Nearly half of U.S. inmates are serving drug sentences, with weapons charges and immigration charges rounding out next.
Some experts argue that the report’s statistics are skewed because the survey was conducted only in Mexican federal prisons and not state or local jails..
“The biggest thing that jumped out to me is that this survey is just of the federal system,” said Christopher Wilson, a researcher at the Mexico Institute, a think tank in Washington D.C. “That eliminates a whole group of crimes that are at the state level: robberies, homicides, things like that.”
Wilson was taken aback by the low volume of low-level drug offenses that led to imprisonment, with almost 41 percent serving time for drug crimes being charged for transportation and about 39 percent being imprisoned for possession.
“It brings out the challenge of getting convictions to stick on high-level drug traffickers,” he said. “Many high-level people get away without a serious conviction.”
The tactic under former Mexican President Felipe Calderón was labeled a “kingpin” approach, which meant to take down or arrest ranking members of the country’s drug cartels. Despite some high-profile arrests and killings, the approach failed to quell the drug violence and led to a fracturing of the cartels into even more warring factions..
Current President Enrique Peña Nieto said that he wants to move away from Calderón’s fight-the-cartel-head-on approach and instead focus on reducing violent crime that affect many in Mexico.
“There is not a fully in place strategy yet, but there seems to be some good ideas,” Wilson said. “Now it all depends on how it is implemented.”
Corruption and human rights abuses are also rampant in Mexico’s prison system, according to the new survey.
Almost 60 percent of prisoners surveyed said they had been beaten while in custody and 92 percent of those incarcerated claim to never have seen an arrest warrant.

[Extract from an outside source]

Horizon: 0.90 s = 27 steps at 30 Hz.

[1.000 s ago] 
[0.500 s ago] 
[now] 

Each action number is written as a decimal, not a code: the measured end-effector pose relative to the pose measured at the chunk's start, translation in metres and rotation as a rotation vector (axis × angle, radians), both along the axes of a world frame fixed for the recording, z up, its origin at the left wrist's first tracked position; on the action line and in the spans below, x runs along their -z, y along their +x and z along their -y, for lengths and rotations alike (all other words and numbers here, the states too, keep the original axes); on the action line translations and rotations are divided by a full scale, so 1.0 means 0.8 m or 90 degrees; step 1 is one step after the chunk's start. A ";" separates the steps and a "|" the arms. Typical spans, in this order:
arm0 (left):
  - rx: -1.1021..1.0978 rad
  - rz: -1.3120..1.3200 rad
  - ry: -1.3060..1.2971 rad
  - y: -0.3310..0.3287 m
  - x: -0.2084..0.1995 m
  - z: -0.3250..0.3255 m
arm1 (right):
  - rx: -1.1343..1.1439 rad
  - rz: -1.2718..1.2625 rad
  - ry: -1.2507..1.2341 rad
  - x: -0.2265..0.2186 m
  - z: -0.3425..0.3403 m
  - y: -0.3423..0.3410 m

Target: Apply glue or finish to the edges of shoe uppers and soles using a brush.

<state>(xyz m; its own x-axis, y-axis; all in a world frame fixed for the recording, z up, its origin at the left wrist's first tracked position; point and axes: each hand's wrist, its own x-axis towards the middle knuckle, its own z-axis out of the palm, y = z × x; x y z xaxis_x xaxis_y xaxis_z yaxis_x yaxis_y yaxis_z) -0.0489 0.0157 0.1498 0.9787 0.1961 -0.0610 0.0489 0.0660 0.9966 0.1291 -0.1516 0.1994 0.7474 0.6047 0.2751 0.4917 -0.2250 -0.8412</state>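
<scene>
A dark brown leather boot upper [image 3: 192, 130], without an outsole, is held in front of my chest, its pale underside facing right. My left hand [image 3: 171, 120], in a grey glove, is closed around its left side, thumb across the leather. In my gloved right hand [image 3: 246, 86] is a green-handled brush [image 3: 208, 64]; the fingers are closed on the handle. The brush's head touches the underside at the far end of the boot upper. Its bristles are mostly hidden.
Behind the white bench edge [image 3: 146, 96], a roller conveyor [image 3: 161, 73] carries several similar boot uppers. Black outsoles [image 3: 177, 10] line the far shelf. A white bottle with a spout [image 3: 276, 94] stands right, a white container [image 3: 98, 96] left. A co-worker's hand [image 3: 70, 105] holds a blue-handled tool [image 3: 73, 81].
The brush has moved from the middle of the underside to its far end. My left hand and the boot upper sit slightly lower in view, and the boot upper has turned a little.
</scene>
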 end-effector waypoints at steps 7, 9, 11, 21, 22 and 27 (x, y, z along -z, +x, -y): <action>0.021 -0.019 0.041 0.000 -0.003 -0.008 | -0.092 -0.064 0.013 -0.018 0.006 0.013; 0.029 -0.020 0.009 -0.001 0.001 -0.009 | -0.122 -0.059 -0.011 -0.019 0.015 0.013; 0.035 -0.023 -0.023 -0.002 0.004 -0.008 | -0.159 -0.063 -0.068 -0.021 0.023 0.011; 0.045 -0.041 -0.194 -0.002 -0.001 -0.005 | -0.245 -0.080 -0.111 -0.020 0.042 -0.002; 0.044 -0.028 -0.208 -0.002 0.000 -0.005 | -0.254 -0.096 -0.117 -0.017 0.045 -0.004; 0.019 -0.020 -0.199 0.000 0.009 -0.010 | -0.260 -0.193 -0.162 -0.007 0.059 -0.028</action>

“Mexico needs a clear, intelligent plan to address the very serious human rights problems you have inherited. A plan that will translate your important declarations of respect for human rights into a reality,” said José Miguel Vivanco, the Americas director of Human Rights Watch, in a letter to Peña Nieto. “In its absence, the climate of abuse and rampant impunity that has thrived over the past six years will only worsen.”